From Business to Cybersecurity Analyst with Code Fellows

When Courtney Hans was laid-off from a marketing job she loved due to COVID-19 cutbacks, she found a silver lining by enrolling at Code Fellows. Code Fellows’ discounted tuition for those affected by recent layoffs ensured that Courtney could fully commit to her career change. Courtney breaks down what she learned in Code Fellows’ remote cybersecurity program, and how they prepared her for technical interviews. Plus, Courtney explains why someone with a business and marketing background can be an asset to a cybersecurity team. 

What inspired you to break into cybersecurity in 2020?

After I received my bachelor’s degree in English Literature, I went into the adventure travel space as a whitewater raft guide and worldwide adventurer travel guide for almost a decade. I had a lot of transferable skills but didn't know how to translate them to an unfamiliar environment, so I got my MBA to put the vocabulary to my skill set for the business world. After that, I spent seven years at REI headquarters, working in the adventure travel team, new business strategies and adventures entrepreneurial unit, and a marketing unit in local brand engagement. 

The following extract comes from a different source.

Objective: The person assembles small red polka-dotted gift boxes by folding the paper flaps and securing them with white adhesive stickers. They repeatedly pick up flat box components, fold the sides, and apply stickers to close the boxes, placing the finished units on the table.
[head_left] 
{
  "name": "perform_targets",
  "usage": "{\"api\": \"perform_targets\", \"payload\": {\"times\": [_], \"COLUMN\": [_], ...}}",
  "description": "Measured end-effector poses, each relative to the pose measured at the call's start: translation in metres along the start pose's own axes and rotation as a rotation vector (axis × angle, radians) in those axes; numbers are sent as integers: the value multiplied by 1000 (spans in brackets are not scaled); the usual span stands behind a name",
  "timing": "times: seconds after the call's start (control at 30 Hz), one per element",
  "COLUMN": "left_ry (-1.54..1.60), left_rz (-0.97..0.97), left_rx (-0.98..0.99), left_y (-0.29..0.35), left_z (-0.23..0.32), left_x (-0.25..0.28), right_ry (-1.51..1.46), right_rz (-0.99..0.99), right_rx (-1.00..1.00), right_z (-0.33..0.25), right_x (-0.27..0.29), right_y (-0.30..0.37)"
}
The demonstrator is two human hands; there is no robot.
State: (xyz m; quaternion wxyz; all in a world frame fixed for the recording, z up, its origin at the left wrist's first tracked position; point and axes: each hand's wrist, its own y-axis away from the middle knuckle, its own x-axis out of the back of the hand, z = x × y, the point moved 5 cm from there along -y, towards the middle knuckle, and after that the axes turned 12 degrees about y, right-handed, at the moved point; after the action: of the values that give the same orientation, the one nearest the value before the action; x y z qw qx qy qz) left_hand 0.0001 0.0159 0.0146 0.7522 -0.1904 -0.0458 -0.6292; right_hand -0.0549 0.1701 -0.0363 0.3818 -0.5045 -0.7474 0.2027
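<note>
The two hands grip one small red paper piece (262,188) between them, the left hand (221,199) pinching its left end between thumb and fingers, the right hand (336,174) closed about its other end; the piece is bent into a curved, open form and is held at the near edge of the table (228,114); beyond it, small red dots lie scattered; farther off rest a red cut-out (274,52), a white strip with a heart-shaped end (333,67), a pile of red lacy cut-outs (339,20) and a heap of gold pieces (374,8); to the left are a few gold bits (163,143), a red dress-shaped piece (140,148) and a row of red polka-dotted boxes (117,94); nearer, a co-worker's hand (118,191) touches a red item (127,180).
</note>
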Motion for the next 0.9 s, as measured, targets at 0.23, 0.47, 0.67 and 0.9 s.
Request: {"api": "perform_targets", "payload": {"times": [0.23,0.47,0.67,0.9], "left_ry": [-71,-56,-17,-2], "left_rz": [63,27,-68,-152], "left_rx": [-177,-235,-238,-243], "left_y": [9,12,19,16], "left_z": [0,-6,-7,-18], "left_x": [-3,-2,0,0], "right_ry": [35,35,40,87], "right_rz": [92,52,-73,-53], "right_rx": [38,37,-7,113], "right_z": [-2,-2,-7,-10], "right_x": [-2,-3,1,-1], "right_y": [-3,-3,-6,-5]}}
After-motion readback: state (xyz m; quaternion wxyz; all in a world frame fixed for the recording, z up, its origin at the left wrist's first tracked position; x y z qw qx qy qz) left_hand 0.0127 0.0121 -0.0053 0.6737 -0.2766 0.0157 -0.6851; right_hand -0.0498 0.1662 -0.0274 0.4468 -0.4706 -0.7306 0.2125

Like many people, I was impacted by COVID-19 in the spring of 2020, and I was laid off by REI. I had been on the Code Fellows' email list for a long time, and I had always been interested in the tech field. I decided to hop into a Code Fellows' 101 class for Software Development with a friend to see if I liked it. My friend ended up going to their 102 class and loved it so much that I signed up for 102, too. I was actually offered a new job while in the 102 class, but I declined it in order to pursue my education with Code Fellows. I made it through the 201 course and was prepping to take the 301 course when I became interested in their cybersecurity track. I decided to take the Cybersecurity 101 course and began considering switching tracks.

What inspired you to pivot from Code Fellows’ Software Development courses to enrolling in their Cybersecurity track?

There is enormous demand for cybersecurity in the marketplace and a shortage of talent for the opportunities out there. After being laid off, having job security was important to me. I didn’t want to be the Software Developer who doesn't know what's going on under the hood of my computer. I knew Code Fellows’ cybersecurity course would help me get my computer networking and cybersecurity fundamentals down. Even if I didn’t go into a cybersecurity career, the knowledge would help me round out my skills as a developer. But the more I got into the cybersecurity course, the more I was excited about it, and the more I saw the need for cybersecurity professionals who can speak both business and tech. 

How much programming did you need to know in order to apply to Code Fellows’ cybersecurity program?

You don’t need to know how to code to enroll in their cybersecurity sequence. They have courses designed to meet students where they are at, so depending on your experience you can either start at the 101 level or test into a higher level (201-401). Half of my cohort knew little to no coding, and the other half had a coding background. For me, understanding how to learn code from my early Software Development classes at Code Fellows ended up being really helpful in the cybersecurity classes. 

Did you receive any COVID-19 scholarships from Code Fellows?

Code Fellows was offering 50% off for anyone whose job status was affected by COVID-19, and this tuition discount was a huge deal for me. Code Fellows’ tuition is worth every penny, but so many of us have to be careful with our finances right now. I was a recipient of a full scholarship for the cybersecurity program, and it made a tremendous difference. I paid it forward by offering as much feedback as possible on the cybersecurity program, and I am currently a TA for the day and night cybersecurity programs.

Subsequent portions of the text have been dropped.